Identify all lines in the listing that include the word "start", and copy them out.

Collected data:

++++++++++

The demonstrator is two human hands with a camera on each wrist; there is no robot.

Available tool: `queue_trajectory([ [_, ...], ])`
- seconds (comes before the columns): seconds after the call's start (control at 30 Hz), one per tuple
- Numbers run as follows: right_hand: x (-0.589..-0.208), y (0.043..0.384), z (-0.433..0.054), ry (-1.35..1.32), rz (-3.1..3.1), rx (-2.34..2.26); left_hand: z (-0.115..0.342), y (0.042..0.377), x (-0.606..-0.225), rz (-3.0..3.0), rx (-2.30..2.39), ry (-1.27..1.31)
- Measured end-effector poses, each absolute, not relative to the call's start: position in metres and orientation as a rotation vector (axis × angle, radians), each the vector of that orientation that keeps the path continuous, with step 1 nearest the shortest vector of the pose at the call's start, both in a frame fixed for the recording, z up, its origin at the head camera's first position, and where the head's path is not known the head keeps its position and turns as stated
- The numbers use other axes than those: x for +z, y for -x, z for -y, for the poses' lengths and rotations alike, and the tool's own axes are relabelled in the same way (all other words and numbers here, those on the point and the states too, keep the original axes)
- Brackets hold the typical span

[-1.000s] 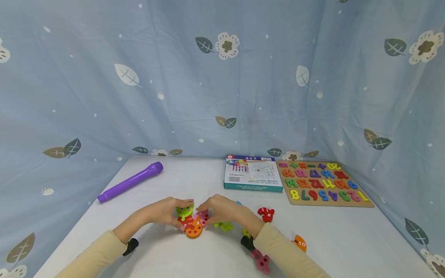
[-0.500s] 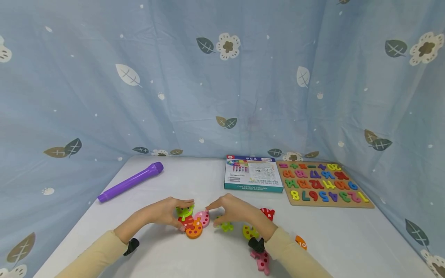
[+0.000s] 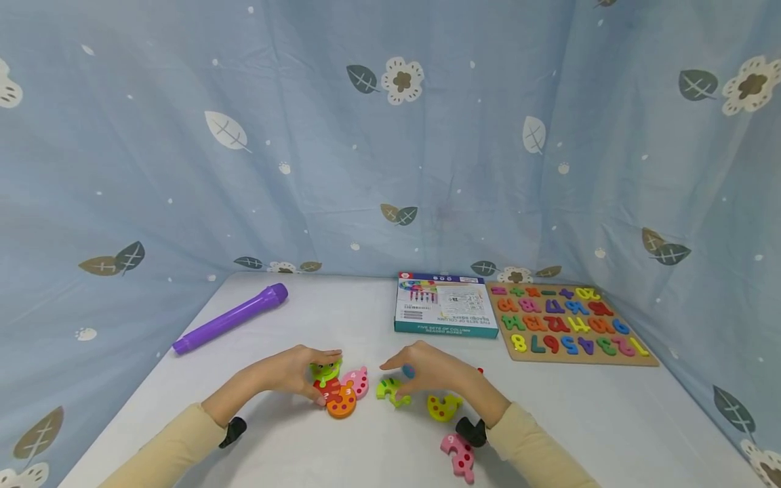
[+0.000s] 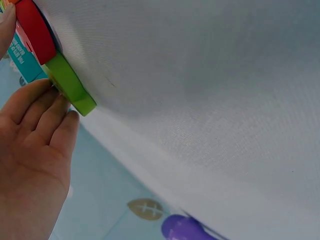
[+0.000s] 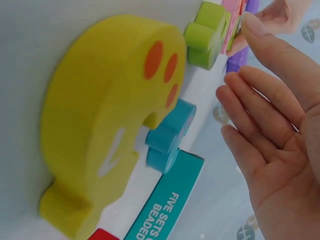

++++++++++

Reply:
- seconds (comes before the columns): seconds after the call's start (control at 30 Hz), one per tuple
- Measured end-effector poses, each absolute, not relative to the call's start: position in metres and orientation as a rotation vector (axis × angle, radians), each the vector of that orientation that keeps the path continuous, with step 1 nearest the shortest vector of the pose at the call's start, both in a frame fixed for the recording, z up, its origin at the head camera's first position, and where the head's path is not known the head keeps its position and turns as stated

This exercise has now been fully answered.